### Exercise directions
Look through the lines below for the word "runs", and copy every line that has it.

══════

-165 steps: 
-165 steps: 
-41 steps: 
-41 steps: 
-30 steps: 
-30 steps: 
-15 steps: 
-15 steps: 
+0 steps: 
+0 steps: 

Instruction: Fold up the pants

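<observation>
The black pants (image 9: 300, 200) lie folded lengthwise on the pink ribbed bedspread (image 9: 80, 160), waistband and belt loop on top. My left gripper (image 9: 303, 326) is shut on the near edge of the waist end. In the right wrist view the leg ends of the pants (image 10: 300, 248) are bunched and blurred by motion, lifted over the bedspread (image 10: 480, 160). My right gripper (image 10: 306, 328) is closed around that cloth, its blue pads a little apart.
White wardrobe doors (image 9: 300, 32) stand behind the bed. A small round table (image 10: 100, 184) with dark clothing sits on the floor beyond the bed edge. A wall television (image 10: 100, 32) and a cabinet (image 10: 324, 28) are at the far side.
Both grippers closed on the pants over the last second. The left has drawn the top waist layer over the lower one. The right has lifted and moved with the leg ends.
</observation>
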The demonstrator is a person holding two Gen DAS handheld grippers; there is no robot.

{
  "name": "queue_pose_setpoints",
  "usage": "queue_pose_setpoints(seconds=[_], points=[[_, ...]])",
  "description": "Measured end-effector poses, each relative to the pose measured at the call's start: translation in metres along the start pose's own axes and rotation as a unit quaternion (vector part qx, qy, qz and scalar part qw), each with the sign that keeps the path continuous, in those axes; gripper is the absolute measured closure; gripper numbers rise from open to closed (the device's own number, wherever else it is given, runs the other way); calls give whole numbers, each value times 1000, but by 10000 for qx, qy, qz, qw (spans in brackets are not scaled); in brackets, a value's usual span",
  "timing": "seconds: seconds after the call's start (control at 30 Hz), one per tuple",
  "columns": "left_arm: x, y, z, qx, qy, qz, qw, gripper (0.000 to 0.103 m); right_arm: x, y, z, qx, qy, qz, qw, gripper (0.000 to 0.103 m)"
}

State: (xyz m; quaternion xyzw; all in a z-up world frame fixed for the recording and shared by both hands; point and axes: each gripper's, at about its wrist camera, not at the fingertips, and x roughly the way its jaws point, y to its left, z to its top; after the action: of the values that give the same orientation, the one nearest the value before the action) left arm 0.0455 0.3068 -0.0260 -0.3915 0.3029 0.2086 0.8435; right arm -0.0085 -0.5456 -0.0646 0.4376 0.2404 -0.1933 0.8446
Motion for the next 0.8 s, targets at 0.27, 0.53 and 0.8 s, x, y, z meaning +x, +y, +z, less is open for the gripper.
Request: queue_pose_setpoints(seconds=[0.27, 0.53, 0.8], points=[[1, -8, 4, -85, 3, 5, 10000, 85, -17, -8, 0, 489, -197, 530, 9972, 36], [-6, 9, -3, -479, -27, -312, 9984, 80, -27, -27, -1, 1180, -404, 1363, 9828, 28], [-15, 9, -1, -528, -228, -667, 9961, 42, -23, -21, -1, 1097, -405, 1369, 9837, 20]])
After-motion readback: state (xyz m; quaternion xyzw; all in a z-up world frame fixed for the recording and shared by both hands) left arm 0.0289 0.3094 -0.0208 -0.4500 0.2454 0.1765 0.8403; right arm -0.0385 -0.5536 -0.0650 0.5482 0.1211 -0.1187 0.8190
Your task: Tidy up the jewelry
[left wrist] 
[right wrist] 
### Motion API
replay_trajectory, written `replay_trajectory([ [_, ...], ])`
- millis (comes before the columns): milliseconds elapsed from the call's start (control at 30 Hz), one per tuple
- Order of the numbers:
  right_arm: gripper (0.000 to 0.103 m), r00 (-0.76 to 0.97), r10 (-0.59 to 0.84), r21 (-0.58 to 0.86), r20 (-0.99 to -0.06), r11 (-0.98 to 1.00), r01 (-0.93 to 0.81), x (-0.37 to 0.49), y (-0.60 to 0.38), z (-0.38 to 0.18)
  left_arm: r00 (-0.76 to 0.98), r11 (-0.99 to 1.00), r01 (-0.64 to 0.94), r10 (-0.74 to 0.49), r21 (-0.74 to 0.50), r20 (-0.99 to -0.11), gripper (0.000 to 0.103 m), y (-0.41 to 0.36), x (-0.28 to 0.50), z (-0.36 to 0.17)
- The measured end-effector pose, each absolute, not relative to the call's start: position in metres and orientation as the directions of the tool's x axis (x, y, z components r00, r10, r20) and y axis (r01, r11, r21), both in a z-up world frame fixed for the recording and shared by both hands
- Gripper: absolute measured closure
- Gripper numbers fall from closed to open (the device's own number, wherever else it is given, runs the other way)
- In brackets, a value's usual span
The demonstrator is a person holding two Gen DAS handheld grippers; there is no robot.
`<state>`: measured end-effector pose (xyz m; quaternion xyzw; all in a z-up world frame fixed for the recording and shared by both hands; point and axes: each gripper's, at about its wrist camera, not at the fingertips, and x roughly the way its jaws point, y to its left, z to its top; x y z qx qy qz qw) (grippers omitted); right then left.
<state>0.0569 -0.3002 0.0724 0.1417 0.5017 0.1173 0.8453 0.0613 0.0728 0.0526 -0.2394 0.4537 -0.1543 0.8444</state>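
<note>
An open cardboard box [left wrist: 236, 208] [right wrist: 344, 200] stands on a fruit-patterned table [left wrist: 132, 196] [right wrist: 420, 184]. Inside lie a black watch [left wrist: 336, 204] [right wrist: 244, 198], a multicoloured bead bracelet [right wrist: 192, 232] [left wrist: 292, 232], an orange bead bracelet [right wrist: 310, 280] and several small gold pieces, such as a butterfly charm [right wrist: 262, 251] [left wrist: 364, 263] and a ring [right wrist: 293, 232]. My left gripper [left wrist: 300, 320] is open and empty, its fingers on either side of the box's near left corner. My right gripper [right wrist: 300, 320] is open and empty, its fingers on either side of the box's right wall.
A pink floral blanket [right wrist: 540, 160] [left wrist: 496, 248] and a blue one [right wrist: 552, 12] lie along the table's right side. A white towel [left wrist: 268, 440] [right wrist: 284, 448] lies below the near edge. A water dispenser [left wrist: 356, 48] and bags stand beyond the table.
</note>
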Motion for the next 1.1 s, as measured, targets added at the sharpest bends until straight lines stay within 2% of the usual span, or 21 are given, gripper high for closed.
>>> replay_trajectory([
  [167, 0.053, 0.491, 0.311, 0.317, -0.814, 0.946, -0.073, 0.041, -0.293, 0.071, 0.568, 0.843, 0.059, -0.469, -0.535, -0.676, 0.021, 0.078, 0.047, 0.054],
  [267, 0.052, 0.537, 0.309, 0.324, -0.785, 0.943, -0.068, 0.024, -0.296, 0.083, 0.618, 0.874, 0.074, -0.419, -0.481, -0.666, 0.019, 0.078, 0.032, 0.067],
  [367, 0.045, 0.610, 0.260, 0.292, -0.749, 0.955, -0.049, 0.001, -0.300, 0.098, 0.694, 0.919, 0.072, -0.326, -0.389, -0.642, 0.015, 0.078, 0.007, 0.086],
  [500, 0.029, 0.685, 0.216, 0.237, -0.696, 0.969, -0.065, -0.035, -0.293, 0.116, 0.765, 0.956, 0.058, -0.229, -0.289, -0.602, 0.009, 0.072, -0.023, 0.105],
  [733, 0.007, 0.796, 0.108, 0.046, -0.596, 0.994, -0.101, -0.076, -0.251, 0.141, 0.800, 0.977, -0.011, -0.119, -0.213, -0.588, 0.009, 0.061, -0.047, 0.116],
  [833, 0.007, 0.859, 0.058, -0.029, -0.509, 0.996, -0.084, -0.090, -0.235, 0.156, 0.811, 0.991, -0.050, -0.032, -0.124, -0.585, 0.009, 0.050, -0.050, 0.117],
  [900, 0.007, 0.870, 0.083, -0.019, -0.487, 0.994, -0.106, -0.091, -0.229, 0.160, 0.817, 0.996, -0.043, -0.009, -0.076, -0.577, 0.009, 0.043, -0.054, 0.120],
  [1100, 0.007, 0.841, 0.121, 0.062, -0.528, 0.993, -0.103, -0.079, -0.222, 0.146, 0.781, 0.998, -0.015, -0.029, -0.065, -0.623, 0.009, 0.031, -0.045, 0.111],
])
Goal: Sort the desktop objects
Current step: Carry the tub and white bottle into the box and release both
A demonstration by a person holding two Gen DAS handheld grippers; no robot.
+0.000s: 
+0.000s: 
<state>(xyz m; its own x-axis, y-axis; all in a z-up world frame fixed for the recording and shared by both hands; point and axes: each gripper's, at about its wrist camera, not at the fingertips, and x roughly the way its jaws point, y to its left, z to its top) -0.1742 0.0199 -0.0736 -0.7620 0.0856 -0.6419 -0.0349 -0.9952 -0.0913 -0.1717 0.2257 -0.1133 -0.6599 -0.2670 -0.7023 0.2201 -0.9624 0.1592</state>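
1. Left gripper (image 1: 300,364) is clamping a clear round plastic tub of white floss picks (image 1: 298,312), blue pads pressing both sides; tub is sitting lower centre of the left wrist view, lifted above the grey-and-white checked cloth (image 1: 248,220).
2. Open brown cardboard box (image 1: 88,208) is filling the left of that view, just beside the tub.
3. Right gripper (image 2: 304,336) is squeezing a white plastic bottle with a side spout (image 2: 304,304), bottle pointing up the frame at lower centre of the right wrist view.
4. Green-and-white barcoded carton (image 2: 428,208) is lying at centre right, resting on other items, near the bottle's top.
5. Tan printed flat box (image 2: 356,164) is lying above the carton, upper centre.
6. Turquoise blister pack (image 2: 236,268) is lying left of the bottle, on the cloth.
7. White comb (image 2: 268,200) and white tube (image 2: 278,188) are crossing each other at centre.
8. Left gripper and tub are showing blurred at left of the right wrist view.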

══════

### Result for this exercise
  "description": "Measured end-effector poses, each relative to the pose measured at the call's start: translation in metres along the start pose's own axes and rotation as a unit quaternion (vector part qx, qy, qz and scalar part qw), each with the sign that keeps the path continuous, in those axes; gripper is the absolute measured closure; gripper numbers rise from open to closed (the device's own number, wherever else it is given, runs the other way); calls give whole numbers, each value times 1000, but by 10000 for qx, qy, qz, qw (spans in brackets are not scaled); in brackets, a value's usual span",
- Gripper numbers fall from closed to open (the device's own number, wherever else it is given, runs the other way)

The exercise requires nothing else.